Cast: Kareena Kapoor, Arjun Rampal, Randeep Hooda
Director: Madhur Bhandarkar
Rating: ½ star
Here’s my theory on how Heroine was written – Madhur Bhandarkar closed his eyes, and did “Inky Pinky Ponky” on a roomful of gossip rags from 1960-2012. He then tore out random pages about troubled heroines, meshed them together, glued the gaps with his ubiquitous gays, hard-boiled agents, catty media hounds, and bitchy rivals. Throw in sex tapes and a lesbian moment to titillate, and you have a caricature of Bollywood, replete with cheesy dialogue.

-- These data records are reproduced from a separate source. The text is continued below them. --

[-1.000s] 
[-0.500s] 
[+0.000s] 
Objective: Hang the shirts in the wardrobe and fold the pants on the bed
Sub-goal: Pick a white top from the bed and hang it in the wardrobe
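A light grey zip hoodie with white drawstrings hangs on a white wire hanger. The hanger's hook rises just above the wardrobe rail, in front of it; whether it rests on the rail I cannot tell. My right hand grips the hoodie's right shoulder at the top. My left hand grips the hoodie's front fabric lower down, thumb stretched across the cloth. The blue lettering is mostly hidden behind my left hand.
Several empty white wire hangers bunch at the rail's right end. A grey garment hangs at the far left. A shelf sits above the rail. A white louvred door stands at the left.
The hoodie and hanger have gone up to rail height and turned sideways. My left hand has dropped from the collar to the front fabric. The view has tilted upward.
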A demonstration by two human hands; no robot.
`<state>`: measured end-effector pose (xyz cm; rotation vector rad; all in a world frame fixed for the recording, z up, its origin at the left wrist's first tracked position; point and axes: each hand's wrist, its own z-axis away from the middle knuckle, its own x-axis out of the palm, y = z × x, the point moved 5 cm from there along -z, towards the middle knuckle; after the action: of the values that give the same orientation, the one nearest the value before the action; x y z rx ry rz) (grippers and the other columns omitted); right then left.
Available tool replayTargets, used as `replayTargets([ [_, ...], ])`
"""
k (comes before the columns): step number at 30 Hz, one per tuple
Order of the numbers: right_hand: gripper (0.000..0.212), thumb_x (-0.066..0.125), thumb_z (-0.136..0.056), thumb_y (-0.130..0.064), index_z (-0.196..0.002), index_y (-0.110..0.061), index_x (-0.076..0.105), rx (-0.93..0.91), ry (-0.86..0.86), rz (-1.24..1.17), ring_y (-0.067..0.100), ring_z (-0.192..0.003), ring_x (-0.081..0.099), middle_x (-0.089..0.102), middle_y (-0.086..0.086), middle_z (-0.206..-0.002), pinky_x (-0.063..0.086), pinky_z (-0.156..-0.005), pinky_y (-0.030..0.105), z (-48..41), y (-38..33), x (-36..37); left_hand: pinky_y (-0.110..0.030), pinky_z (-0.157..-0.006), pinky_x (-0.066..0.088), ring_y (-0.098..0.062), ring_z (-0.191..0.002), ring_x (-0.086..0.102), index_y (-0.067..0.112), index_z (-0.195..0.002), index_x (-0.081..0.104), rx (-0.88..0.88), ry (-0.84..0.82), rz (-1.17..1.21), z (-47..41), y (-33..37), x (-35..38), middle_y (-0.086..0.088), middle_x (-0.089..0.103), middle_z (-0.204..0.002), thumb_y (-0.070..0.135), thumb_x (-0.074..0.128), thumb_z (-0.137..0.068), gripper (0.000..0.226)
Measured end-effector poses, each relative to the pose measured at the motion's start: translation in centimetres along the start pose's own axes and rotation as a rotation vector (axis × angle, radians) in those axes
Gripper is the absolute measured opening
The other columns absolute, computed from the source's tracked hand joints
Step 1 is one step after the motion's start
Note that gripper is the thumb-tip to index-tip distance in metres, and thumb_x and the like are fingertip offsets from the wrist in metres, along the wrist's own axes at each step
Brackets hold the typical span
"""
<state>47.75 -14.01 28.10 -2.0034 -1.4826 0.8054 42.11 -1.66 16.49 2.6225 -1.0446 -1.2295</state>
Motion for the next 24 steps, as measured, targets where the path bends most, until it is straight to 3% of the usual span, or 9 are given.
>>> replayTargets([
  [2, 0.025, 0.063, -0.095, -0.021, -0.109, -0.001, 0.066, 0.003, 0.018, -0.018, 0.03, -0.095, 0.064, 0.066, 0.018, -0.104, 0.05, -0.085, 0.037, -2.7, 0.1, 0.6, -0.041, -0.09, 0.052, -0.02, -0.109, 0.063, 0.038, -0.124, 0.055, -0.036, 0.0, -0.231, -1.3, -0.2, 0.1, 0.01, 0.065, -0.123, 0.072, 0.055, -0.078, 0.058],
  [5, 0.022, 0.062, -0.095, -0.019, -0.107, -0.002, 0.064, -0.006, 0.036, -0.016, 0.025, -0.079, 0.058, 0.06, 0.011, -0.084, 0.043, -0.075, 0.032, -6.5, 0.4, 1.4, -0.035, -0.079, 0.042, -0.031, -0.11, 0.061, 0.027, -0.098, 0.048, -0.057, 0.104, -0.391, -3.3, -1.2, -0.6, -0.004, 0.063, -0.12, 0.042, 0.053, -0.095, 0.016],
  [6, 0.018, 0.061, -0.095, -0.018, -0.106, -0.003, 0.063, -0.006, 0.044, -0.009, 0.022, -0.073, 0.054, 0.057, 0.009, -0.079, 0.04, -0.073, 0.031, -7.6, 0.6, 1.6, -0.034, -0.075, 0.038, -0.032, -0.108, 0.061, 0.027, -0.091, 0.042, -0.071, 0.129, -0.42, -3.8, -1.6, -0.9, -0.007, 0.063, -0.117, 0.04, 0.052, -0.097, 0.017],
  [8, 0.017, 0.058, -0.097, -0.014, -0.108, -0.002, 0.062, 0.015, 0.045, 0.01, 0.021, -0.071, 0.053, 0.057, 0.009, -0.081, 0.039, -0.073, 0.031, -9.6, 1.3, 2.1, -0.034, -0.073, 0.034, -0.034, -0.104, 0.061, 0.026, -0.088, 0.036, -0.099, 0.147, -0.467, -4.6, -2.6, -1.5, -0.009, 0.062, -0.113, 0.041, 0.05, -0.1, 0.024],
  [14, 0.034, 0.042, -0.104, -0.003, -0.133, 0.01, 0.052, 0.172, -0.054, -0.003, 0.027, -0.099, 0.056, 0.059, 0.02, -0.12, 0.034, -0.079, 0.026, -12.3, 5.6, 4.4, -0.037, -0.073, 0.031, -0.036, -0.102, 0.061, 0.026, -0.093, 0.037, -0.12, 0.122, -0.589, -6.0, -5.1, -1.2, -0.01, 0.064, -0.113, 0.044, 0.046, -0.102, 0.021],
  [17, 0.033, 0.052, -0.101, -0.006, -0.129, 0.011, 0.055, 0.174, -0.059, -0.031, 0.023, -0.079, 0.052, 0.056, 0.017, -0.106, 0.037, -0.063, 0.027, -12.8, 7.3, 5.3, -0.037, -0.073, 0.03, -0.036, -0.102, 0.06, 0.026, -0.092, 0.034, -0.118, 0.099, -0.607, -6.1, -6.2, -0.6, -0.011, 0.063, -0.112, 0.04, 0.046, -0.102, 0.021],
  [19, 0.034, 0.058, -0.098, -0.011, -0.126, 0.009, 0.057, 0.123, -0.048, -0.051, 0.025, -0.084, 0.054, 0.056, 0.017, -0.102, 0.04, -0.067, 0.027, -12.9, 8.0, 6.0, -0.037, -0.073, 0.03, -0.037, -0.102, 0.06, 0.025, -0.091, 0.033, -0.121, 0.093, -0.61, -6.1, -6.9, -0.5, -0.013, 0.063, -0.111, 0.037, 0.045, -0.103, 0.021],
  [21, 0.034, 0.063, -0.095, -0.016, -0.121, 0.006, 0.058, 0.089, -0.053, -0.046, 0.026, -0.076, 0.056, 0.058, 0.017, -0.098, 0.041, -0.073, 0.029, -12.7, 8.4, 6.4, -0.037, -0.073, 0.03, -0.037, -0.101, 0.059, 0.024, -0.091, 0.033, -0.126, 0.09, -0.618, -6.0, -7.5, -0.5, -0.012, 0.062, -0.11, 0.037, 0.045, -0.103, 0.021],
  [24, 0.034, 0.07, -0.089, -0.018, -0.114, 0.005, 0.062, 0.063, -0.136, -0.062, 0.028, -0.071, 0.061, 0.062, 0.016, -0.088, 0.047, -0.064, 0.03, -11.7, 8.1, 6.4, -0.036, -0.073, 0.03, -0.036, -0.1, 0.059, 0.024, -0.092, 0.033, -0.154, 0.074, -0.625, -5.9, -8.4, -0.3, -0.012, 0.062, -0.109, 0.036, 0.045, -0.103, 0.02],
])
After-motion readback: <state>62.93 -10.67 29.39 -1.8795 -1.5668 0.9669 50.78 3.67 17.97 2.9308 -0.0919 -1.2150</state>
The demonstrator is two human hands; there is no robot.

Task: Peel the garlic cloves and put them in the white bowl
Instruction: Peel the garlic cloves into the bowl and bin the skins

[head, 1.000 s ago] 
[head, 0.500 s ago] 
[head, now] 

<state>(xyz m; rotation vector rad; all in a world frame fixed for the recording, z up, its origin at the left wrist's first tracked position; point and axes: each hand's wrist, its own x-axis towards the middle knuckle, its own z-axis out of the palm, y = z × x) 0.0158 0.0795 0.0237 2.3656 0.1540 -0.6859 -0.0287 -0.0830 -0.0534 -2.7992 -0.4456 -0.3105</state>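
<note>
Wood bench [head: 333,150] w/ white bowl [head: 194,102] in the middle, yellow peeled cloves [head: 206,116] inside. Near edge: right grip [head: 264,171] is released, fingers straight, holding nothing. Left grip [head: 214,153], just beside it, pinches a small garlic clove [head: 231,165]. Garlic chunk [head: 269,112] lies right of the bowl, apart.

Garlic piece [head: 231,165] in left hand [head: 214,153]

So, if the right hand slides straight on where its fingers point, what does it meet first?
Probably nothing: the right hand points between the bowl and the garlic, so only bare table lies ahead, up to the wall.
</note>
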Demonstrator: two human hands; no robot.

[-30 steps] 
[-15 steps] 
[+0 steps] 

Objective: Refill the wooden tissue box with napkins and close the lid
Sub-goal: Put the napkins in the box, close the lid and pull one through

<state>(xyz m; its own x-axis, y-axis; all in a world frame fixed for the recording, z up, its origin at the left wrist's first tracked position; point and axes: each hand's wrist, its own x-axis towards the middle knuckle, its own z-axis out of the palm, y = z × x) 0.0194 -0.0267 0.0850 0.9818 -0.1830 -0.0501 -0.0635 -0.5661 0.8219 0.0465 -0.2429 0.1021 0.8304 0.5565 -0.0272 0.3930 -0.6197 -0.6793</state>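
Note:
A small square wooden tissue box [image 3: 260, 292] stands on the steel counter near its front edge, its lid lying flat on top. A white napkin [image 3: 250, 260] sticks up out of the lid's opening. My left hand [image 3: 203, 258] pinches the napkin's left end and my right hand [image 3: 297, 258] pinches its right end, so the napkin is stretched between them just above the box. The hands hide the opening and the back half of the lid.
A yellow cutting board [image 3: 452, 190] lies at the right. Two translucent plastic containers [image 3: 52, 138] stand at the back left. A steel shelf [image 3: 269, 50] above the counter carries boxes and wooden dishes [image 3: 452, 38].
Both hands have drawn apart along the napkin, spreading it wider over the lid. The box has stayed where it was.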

Where’s the “insider’s perspective” in reproducing the same tired story any film on film has told? Worse, when you use the same stereotypes? Bhandarkar goes out of his way to show us everyone in the film industry drinks, smokes, and has sex. This time, a film-journalist narrator guides us through the story of Mahi Arora (Kareena Kapoor). Broken home, bipolar disorder, box office flops, sordid affair(s). Wait, what’s new? Failed adoption, clash with lover’s wife, bina makeup day, MMS scandal...oh, new, you said?
Kareena Kapoor, playing the eponymous character, is present in almost every frame, and seems to have no clue what to do with her screen time. She spends a good chunk crying, smoking and stumbling in a (presumably) alcoholic daze. She divides the rest between throwing things at people and feeling herself up. For foils, she has a bunch of nondescript friends, most of whom flap their hands about madly to prove they’re gayer than Paris. For sex, she has Aryan Khanna (Arjun Rampal), whom she illogically accuses of using her. For masochism, she has Tapanda – Ranvir Shorey trying hard to lampoon a Bengali art-house filmmaker with a schizophrenic accent.
The only relief to this display of shoddy acting comes from unexpected quarters: Helen as a yesteryear star who is now a “character actor”, and Arjun Rampal, who takes on the slightly negative role he’s executed well in many of his films – a man who rates his work above almost everything else. Rampal has shown promise in the few good scripts he’s had, such as Rock On and The Last Lear, but he has little to do here. Randeep Hooda, who I’ve often felt is an excellent actor stuck in bad movies, has such terrible lines even he can’t make them work.
The film meanders to a limp end, with jumps in time that only serve to convince us the filmmakers have literally lost the plot.
The Verdict: Heroine could be a poor remake of Dirty Picture, with a little less flab on the actors and a little more on the storyline.